Кортес знал достаточно, чтобы понять, что, пока Монтесума находится в его руках, это дает ему силу, необходимую для обеспечения выживания кастильцев, несмотря на огромный риск пребывания в подавляющем меньшинстве в городе, который строился в первую очередь как крепость. Также он быстро понял, что власть Монтесумы неотделима от умилостивления его богов – и что любые препятствия или угрозы такому умилостивлению лишат тлатоани ценности в качестве пленника, сделав его бесполезным и попросту опасным. Кортес сразу же заметил перемену в отношениях между Монтесумой и его ближайшим кругом – «от него больше не было проку», как позже сообщали Саагуну очевидцы из числа местных жителей[484], – и приложил все усилия, чтобы создать впечатление, будто тлатоани по-прежнему остается истинным владыкой. Монтесума продолжал регулярно совершать омовения, роскошно пировать, окружать себя советниками и незаметно встречаться со своими женщинами. Он продолжал править, принимая бесчисленных просителей и назначая судей. И, как бы ни был недоволен этим Кортес, Монтесума продолжал приносить жертвы, включая ритуальные убийства мужчин и мальчиков. «Мы не могли в то время ничего сделать другого, кроме как лицемерить вместе с ним, потому что племянники [Монтесумы] уже тогда все приготовили к мятежу в [Теночтитлане] и других больших городах», – вспоминал позже Берналь Диас дель Кастильо[485].
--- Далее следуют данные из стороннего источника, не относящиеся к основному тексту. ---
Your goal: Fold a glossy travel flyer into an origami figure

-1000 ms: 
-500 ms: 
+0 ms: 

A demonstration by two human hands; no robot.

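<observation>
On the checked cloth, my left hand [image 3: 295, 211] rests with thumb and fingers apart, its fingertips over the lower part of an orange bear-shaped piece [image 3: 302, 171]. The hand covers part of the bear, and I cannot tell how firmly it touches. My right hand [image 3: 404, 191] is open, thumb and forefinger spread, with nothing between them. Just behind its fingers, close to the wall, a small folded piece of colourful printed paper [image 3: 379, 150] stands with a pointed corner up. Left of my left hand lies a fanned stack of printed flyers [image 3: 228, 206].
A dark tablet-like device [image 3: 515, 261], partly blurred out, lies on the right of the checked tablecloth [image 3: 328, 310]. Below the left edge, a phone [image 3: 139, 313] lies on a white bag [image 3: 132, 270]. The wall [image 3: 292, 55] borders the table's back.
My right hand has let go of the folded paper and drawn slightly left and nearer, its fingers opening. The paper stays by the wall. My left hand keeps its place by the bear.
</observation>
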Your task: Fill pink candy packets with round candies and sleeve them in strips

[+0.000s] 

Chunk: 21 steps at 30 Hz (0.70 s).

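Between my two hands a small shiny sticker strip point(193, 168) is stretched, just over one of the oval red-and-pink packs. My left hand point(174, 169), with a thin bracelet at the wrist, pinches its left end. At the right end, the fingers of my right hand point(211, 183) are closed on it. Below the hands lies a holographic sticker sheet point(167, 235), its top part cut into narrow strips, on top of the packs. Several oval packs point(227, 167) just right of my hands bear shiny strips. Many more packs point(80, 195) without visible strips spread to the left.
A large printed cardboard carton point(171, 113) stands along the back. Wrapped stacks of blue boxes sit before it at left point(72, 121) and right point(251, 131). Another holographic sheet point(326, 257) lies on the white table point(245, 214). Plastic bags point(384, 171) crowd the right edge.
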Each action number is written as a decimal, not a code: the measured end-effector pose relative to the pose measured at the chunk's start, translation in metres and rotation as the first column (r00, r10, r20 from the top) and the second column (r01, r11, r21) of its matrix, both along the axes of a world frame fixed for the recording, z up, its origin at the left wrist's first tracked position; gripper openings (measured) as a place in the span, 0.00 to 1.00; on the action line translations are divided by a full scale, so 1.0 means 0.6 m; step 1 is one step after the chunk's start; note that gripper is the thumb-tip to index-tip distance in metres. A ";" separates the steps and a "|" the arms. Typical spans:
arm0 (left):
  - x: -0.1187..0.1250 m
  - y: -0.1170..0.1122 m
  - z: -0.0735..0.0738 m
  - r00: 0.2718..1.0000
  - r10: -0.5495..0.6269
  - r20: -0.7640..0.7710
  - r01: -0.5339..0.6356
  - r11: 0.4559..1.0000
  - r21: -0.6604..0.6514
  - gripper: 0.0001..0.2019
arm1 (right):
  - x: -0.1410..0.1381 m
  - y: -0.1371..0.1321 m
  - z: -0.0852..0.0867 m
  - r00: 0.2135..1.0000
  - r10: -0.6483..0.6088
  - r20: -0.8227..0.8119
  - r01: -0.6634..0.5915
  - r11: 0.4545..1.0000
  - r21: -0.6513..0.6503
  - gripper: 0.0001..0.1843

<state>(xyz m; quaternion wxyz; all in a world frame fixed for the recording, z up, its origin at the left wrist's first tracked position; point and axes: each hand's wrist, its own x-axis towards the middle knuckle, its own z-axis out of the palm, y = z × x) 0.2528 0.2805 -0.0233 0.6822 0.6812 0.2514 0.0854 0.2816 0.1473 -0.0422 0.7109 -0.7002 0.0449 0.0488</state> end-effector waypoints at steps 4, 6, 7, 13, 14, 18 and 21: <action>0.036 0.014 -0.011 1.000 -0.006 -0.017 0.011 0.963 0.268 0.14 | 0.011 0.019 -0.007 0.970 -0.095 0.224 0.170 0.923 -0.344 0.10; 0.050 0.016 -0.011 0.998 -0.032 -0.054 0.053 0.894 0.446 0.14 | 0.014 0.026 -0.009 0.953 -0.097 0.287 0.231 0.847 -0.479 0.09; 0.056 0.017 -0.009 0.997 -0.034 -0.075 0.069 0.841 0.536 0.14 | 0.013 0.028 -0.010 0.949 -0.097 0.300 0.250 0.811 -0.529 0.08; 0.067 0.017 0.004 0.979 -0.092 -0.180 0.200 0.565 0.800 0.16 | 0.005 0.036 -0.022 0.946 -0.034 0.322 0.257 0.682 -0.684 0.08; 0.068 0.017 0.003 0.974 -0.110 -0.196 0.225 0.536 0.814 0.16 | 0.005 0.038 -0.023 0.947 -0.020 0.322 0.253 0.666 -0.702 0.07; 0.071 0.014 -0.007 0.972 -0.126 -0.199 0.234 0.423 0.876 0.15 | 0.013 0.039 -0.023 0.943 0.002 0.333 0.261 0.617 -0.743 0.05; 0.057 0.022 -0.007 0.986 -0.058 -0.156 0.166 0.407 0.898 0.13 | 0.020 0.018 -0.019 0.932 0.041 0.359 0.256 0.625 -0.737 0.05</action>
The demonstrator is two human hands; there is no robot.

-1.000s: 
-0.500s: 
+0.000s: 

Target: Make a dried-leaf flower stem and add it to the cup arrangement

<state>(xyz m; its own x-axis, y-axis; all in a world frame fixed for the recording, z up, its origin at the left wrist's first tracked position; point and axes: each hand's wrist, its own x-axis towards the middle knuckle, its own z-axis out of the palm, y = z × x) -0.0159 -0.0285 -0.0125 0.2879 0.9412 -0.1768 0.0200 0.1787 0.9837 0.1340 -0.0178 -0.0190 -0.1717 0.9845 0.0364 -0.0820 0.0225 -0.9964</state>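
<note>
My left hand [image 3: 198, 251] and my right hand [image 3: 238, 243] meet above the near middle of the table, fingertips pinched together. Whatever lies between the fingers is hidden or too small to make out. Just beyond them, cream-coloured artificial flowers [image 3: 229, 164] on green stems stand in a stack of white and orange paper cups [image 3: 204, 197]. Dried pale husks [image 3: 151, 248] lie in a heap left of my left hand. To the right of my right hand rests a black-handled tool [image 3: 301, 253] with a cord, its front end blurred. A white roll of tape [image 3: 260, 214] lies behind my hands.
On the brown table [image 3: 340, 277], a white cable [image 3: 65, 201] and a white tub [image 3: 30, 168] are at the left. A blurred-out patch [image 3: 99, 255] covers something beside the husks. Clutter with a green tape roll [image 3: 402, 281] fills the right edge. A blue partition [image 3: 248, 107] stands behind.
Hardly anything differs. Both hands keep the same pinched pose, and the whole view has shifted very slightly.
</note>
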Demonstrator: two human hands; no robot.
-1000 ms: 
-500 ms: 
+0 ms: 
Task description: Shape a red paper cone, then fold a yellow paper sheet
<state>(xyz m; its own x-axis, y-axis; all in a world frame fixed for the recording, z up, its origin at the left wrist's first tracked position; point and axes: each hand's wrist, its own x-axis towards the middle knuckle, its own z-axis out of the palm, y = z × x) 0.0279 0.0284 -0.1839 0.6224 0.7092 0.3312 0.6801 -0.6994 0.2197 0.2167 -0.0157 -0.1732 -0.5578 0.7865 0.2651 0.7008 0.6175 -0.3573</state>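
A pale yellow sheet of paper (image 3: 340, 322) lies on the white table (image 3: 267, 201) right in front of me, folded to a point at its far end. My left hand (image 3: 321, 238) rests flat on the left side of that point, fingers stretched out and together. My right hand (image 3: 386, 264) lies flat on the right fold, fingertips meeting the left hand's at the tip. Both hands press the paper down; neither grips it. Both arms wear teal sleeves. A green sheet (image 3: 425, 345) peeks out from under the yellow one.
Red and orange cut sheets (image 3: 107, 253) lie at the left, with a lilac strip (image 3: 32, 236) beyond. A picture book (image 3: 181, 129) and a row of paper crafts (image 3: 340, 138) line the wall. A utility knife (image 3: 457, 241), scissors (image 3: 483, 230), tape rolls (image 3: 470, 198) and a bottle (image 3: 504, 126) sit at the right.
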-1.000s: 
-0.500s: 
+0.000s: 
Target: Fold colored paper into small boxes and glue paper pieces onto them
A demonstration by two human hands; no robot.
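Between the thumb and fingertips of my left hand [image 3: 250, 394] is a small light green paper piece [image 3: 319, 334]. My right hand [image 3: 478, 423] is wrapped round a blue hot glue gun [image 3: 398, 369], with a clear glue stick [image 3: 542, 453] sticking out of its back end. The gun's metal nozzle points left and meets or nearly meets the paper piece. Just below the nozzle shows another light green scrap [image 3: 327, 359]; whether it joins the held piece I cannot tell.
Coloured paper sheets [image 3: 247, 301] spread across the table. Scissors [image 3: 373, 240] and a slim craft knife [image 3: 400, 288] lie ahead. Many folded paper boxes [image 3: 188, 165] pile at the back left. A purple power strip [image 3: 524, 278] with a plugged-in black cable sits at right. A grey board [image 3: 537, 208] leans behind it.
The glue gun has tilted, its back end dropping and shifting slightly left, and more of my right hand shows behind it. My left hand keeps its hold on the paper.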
Более того, в середине ноября, то есть в период, который мешика называли месяцем кечолли – четырнадцатым в их календаре, включавшем 18 месяцев по 20 дней каждый, – у испанцев не было непосредственного повода для серьезного беспокойства. Кечолли (буквально – «драгоценное перо») в одном из ранних кодексов ацтеков трактуется как «боевое копье»; он проиллюстрирован изображением человека в головном уборе из белых перьев с костью в носу и копьем в руке. Посвященный богу охоты племен чичимеков по имени Мишкоатль-Камаштли, кечолли было принято отмечать масштабной охотой, в которой, похоже, испанцы с удовольствием участвовали[486]. Но это был также месяц войны и захвата пленных для принесения в жертву: кечолли предшествовал месяцу панкецалистли, что буквально значит «поднятие флага». Образом этого месяца был старик, держащий знамя, украшенное полосами и вымпелами синего цвета, цвета Уицилопочтли, в честь которого тогда совершались многочисленные жертвоприношения. Дальше шел атемостли (буквально «нисхождение вод»), посвященный Тлалоку, а за ним – тититль (буквально «вытягивание»), образом которого был человек, удерживающий вертикально поставленный канат с узлом восьмеркой, что символизировало то, как боги «вытягивают» и удерживают мироздание среди буйства ветров, характерных для этого времени года.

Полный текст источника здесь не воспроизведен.